§ Exercise objective
Retype the listing exactly, with no images.

┏━━

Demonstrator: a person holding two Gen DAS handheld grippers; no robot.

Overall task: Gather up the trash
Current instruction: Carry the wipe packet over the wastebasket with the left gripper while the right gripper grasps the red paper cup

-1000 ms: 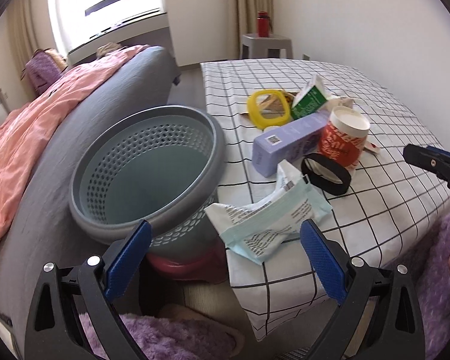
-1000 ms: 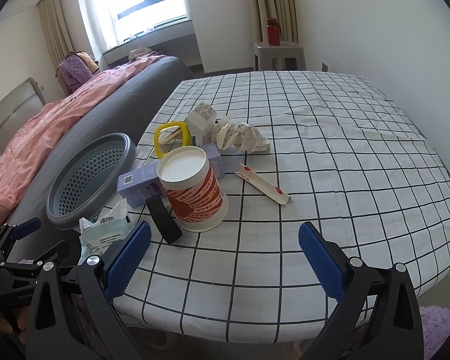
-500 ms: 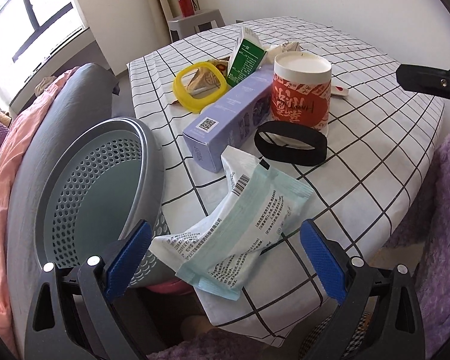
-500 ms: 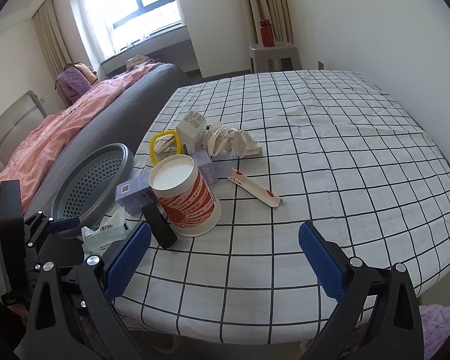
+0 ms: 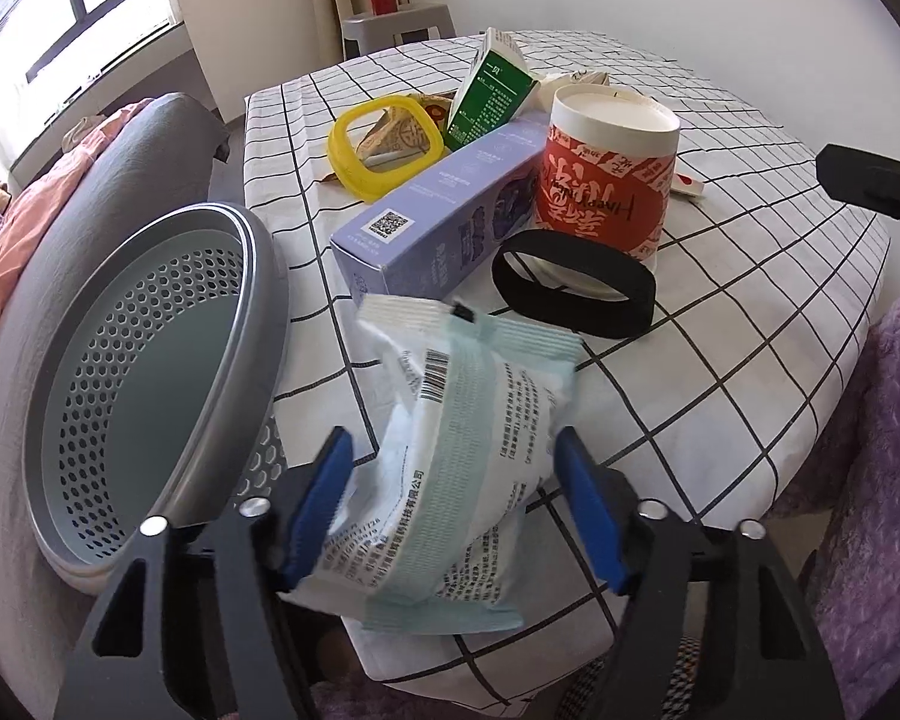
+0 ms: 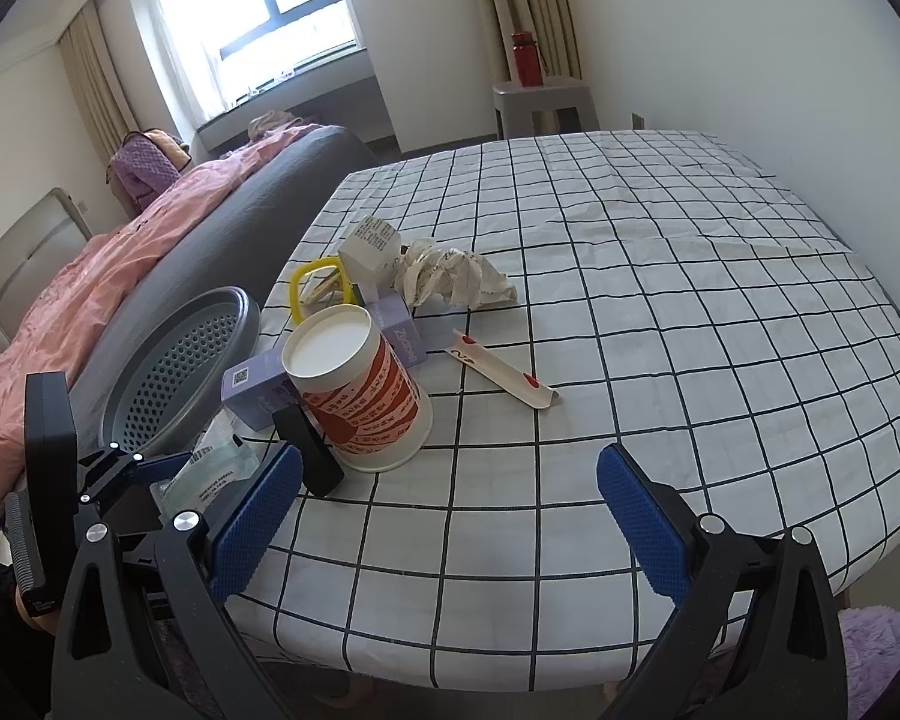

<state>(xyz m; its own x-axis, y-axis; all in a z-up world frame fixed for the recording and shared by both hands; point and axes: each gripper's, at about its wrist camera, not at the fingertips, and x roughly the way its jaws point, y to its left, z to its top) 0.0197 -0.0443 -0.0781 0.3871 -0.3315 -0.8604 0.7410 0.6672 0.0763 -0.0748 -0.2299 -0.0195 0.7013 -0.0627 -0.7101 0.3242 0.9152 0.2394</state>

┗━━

§ Result of the task
Demonstrator: a person holding two Gen DAS handheld grippers; no robot.

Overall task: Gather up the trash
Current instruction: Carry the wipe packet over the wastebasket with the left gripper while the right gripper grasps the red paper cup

-1000 ms: 
-1000 ms: 
-500 ms: 
-500 ms: 
+0 ms: 
+0 ms: 

<state>(xyz m; its own x-axis, y-axis; all in a z-up world frame fixed for the recording and shared by both hands; point and axes: each gripper's, at about its wrist camera, not at the fingertips, and x roughly the way its jaws point, y to its left, z to its top) 0.0197 -0.0443 -0.0781 0.3871 -0.3315 -0.8604 0.7410 0.6672 0.0763 -0.0748 -0.2299 -0.0195 0.7013 -0.0627 -0.7101 0.3242 0.9152 0.2394</state>

What the exercise required is now complete.